DPLS News, February 2005

Please note: Older issues of the newsletter are likely to contain
broken links -- the newsletter is presented here "as published."

DPLS News contains articles about local, national, and international data issues.
It is published twice a semester by the library staff.

Editor: Joanne Juhnke, Special Librarian
Contributors: Lu Chou, Senior Special Librarian, & Cindy Severt, Senior Special Librarian

February 2005
(Visit our new PDF edition as well!)

Table of Contents
So Long to the Long Form
ARGUS, Statistical Disclosure Control Software
DACC Department Administrator Retires
IASSIST 2005 Conference in Edinburgh
2005 ICPSR Summer Program

Crossroads Corner

UNESCO Institute for Statistics
National Survey of Student Engagement (NSSE)

So Long to the Long Form

The trial runs started almost a decade ago. The full-scale launch was delayed two years due to budget woes. But finally in January 2005, questionnaires from the American Community Survey (ACS) began arriving in mailboxes in every county of the United States.

The ACS is the U.S. Census Bureau’s response to ever-louder demands for timely demographic data. The traditional decennial census collection carried the immense disadvantage of a ten-year time lag. By the time the next decennial survey came around, the previous information had grown unfortunately stale. The Census Bureau eased some of the wait through its annual Population Estimates program (http://www.census.gov/popest/estimates.php). However, the estimates only covered the basics: population numbers, sex, age, race and Hispanic origin, and housing units.

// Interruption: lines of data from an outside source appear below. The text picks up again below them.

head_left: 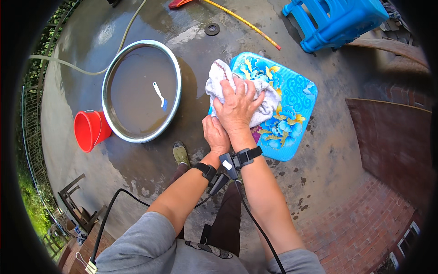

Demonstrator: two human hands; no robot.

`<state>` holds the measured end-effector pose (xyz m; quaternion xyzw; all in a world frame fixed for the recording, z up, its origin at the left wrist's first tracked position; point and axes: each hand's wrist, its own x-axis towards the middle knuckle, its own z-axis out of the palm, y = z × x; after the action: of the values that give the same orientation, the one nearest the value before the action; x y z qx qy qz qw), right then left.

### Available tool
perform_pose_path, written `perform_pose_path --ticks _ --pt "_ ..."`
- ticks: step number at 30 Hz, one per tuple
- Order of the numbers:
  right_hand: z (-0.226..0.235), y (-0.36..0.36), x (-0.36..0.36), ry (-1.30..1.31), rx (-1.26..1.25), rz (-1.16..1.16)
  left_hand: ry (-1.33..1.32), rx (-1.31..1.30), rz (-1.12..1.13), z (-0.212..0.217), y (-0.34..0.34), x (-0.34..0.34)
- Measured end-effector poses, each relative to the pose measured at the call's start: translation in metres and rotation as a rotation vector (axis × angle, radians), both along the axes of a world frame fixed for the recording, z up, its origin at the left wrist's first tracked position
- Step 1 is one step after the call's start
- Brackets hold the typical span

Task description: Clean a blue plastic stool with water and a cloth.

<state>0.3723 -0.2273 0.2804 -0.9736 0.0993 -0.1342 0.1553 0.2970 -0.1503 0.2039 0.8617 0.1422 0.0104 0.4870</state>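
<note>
A blue plastic stool (pixel 299 98) with a flower-patterned top is in front of me, a little right of the middle. On its left part lies a bunched white towel (pixel 267 107) with a brownish stripe at one end. My right hand (pixel 238 106) presses down on the towel from above, fingers spread over the cloth. Just below and to its left, my left hand (pixel 216 134) is curled at the stool's near left edge. The right hand partly covers it, and its fingertips are mostly hidden.
Left of the stool stands a wide metal basin (pixel 175 73) of murky water with a white-and-blue brush (pixel 159 96). A red bucket (pixel 91 130) touches its side. Beyond are a hose (pixel 130 27), a yellow-handled broom (pixel 242 20), a black disc (pixel 212 29) and a blue stool (pixel 340 27).
</note>
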Motion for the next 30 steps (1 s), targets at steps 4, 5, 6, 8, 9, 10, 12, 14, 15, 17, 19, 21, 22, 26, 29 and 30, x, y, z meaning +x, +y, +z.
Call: perform_pose_path --ticks 4,5,6,8,9,10,12,14,15,17,19,21,22,26,29,30 --pt "-0.002 0.014 -0.025 -0.029 0.025 -0.012 0.023 -0.269 -0.004 -0.006 0.013 -0.004" --pt "-0.004 0.013 -0.028 -0.042 0.026 -0.021 0.113 -0.554 0.037 -0.01 0.019 -0.002" --pt "-0.002 0.015 -0.027 -0.063 0.037 -0.012 0.202 -0.848 0.087 -0.015 0.031 0.003" --pt "0.0 0.016 -0.025 -0.071 0.043 0.013 0.458 -1.25 0.148 -0.033 0.085 0.022" --pt "-0.001 0.011 -0.028 -0.069 0.05 0.014 0.527 -1.109 0.101 -0.028 0.104 0.038" --pt "-0.002 0.007 -0.03 -0.099 0.057 0.021 0.595 -0.971 0.049 -0.022 0.122 0.055" --pt "-0.001 -0.002 -0.037 -0.097 0.105 0.105 0.296 -0.371 -0.29 0.006 0.133 0.105" --pt "0.001 -0.001 -0.039 -0.103 0.172 0.192 -0.079 0.044 -0.653 0.027 0.117 0.155" --pt "-0.002 -0.008 -0.043 -0.079 0.158 0.203 -0.204 0.223 -0.814 0.053 0.082 0.174" --pt "-0.004 -0.016 -0.047 -0.048 0.146 0.233 -0.069 0.541 -1.092 0.087 0.013 0.191" --pt "-0.003 -0.013 -0.05 -0.125 0.164 0.262 0.006 0.655 -1.19 0.075 -0.027 0.206" --pt "-0.007 -0.013 -0.06 -0.145 0.147 0.294 0.054 0.708 -1.234 0.062 -0.049 0.218" --pt "-0.009 -0.015 -0.068 -0.19 0.162 0.287 0.061 0.709 -1.227 0.058 -0.053 0.224" --pt "-0.003 -0.05 -0.124 -0.128 0.215 0.31 0.048 0.674 -1.204 0.044 -0.054 0.217" --pt "0.01 -0.108 -0.172 -0.044 0.139 0.295 -0.077 0.554 -1.258 0.031 -0.051 0.23" --pt "0.012 -0.129 -0.186 -0.008 0.1 0.243 -0.077 0.568 -1.261 0.028 -0.05 0.23"
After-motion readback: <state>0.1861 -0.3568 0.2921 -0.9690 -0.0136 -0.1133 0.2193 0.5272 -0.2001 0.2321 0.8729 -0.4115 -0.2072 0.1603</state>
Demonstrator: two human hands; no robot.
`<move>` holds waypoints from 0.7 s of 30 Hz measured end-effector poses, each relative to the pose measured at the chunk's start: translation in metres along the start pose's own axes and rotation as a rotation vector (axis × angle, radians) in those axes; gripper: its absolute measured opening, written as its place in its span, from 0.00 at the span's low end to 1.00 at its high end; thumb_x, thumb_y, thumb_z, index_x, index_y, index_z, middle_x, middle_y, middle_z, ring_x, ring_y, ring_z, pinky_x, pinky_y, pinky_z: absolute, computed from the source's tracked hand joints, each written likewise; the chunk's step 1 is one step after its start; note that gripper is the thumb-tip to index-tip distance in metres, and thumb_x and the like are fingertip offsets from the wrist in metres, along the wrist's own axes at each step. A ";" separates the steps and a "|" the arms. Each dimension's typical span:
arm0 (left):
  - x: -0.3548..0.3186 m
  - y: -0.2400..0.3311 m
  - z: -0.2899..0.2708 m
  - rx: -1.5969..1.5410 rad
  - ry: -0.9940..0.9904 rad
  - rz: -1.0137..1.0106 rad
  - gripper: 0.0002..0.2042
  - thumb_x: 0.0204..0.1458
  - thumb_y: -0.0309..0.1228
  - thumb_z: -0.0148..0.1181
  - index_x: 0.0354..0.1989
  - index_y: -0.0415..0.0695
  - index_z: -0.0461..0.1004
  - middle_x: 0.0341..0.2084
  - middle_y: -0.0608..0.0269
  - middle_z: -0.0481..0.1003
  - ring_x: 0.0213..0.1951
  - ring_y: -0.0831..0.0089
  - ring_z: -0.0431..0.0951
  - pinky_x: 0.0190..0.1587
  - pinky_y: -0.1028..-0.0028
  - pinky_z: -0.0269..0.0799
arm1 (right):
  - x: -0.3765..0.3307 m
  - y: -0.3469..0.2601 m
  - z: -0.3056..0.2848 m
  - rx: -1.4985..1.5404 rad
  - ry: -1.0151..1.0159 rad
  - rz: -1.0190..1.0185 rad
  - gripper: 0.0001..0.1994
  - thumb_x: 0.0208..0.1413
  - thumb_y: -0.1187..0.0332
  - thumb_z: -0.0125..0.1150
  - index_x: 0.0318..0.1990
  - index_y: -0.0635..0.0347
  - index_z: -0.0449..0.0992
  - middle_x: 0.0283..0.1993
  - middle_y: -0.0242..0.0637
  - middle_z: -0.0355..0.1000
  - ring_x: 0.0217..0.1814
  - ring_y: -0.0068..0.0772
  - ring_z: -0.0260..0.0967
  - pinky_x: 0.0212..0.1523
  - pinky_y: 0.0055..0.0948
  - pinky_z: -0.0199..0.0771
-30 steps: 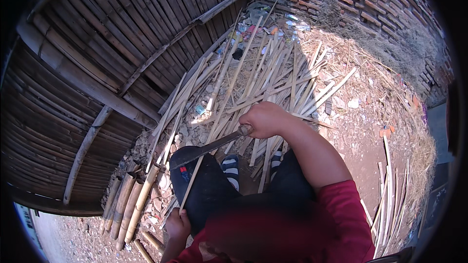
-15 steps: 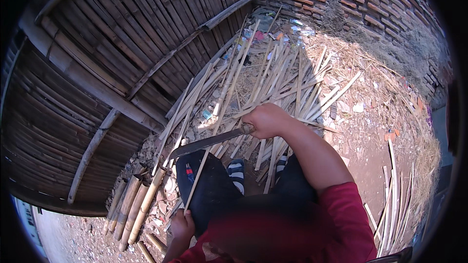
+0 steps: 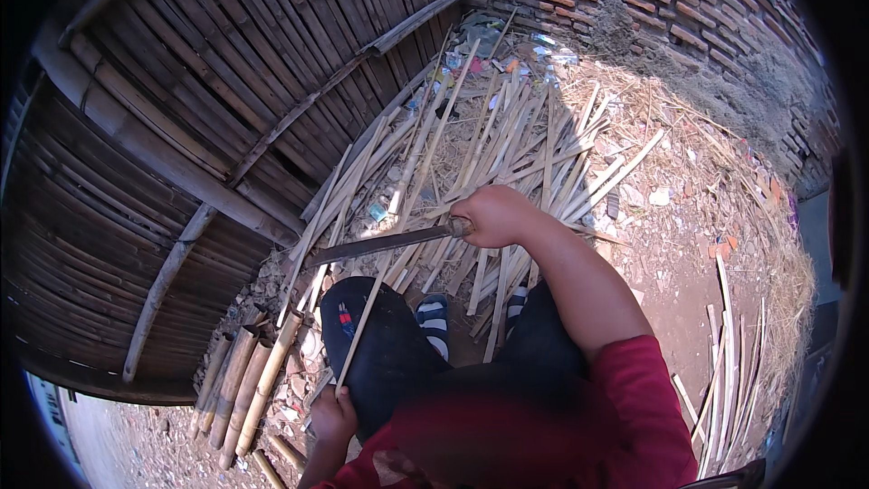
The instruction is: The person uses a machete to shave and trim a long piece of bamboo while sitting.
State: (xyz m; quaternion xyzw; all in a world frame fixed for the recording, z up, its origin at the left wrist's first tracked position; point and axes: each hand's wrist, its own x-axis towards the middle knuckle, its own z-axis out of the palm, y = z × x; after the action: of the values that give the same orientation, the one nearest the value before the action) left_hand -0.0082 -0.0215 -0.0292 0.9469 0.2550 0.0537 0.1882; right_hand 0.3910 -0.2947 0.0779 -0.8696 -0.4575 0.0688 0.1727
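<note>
The right hand [image 3: 493, 217] was closed around the handle of the knife [image 3: 385, 244], whose blade, slanting down across the left knee [image 3: 348, 297] a second earlier, had swung up to lie nearly level beyond it, seen against the pile [image 3: 516, 140] and crossing the strip [image 3: 365, 317], though whether they touched could not be told. The left hand [image 3: 333, 414] kept its narrow grip on the strip's near end, low beside the thigh. The strip still ran forward over the left leg, and the tubes [image 3: 267, 385] lay to the left as before.
</note>
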 end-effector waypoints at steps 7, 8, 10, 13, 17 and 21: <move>-0.003 -0.005 0.005 -0.008 0.033 0.004 0.16 0.65 0.38 0.48 0.34 0.36 0.71 0.21 0.38 0.73 0.28 0.35 0.76 0.32 0.44 0.68 | 0.007 0.058 -0.006 0.310 0.076 0.254 0.20 0.47 0.60 0.67 0.46 0.61 0.80 0.38 0.52 0.79 0.44 0.55 0.78 0.47 0.48 0.76; -0.002 -0.004 0.005 -0.011 0.054 0.002 0.16 0.65 0.38 0.49 0.33 0.36 0.71 0.21 0.38 0.73 0.28 0.34 0.75 0.31 0.43 0.67 | 0.006 0.066 -0.007 0.353 0.136 0.314 0.21 0.47 0.59 0.68 0.47 0.62 0.80 0.39 0.53 0.79 0.44 0.54 0.78 0.47 0.47 0.77; 0.000 -0.004 0.004 -0.027 0.068 0.010 0.16 0.65 0.38 0.50 0.32 0.37 0.72 0.21 0.39 0.73 0.27 0.34 0.75 0.31 0.42 0.67 | 0.007 0.071 -0.011 0.452 0.257 0.432 0.24 0.48 0.58 0.68 0.50 0.65 0.80 0.42 0.54 0.79 0.45 0.53 0.79 0.48 0.46 0.77; 0.002 -0.006 0.004 -0.071 0.047 0.029 0.16 0.65 0.38 0.49 0.31 0.37 0.72 0.21 0.38 0.74 0.27 0.34 0.75 0.31 0.43 0.67 | 0.002 0.049 -0.002 0.286 0.197 0.223 0.20 0.46 0.59 0.69 0.45 0.60 0.81 0.38 0.52 0.79 0.44 0.54 0.78 0.47 0.47 0.77; -0.008 -0.011 0.000 -0.070 0.000 0.019 0.18 0.66 0.39 0.47 0.30 0.37 0.72 0.21 0.39 0.74 0.26 0.34 0.75 0.31 0.44 0.68 | -0.001 -0.015 -0.008 -0.010 -0.116 -0.054 0.15 0.44 0.59 0.69 0.39 0.55 0.80 0.35 0.49 0.78 0.43 0.55 0.77 0.47 0.49 0.76; -0.013 0.005 -0.013 -0.101 -0.074 0.028 0.19 0.67 0.41 0.46 0.30 0.38 0.72 0.20 0.39 0.73 0.25 0.35 0.75 0.30 0.45 0.68 | -0.003 0.005 -0.012 0.089 -0.118 0.001 0.15 0.44 0.59 0.69 0.39 0.56 0.81 0.36 0.50 0.78 0.45 0.57 0.76 0.47 0.49 0.76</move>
State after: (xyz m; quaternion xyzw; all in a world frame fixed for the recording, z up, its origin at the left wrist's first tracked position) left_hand -0.0200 -0.0277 -0.0154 0.9410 0.2316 0.0339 0.2442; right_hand 0.3967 -0.3025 0.0875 -0.8557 -0.4629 0.1402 0.1839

For the more detailed information sampled via the long form questionnaire, data users simply had to wait.

No longer. On January 10, the Census Bureau began sending out its full production of 250,000 ACS surveys per month, asking the long-form questions in a rolling, random sample of nearly three million households per year. Where about one in six households received a long form in decennial census years past, about one in forty households will now receive the American Community Survey in any given year. The odds of receiving the ACS over a decade are less than one in four, and no household will receive more than one questionnaire every five years.

The five-year time frame is important. It will take five years, given the number of surveys being sent, to collect enough ACS data to be accurate down to the census tract level. This means that the year 2005 was the cutoff to begin full-fledged data collection, in order to have usable data at all levels by 2010 and so to legitimately abandon the decennial long form.

The Census Bureau raised the alarm in October 2004, when a Senate Appropriations Committee approved a bill that slashed over $100 million from the Bush administration budget request for the ACS, offering only $65 million instead of $165 million. At that funding level, the Bureau warned, the ACS would be cut off at the knees - and the 2005/2010 deadline meant that further postponement could not be tolerated.

Fortunately, the omnibus spending bill approved in late November came much closer to the request at $146 million, sufficient for the ACS to move forward as planned.

For areas with populations of 65,000 or more, ACS annual data will be available beginning in the summer of 2006. For areas with populations between 20,000 and 65,000, annual data will first be released in the summer of 2008 based on rolling 3-year averages. For smaller areas down to the tract level, annual data will debut in the summer of 2010 based on rolling 5-year averages.

The American Community Survey already has considerable data on its web site, http://www.census.gov/acs/www/. The site contains both aggregate data and PUMS microdata from all of the testing phases of the survey, back to the first seven test-counties that received the survey in 1996. Since 2000, the ACS has already been operating in 1,239 counties across the nation, gathering a substantial body of data.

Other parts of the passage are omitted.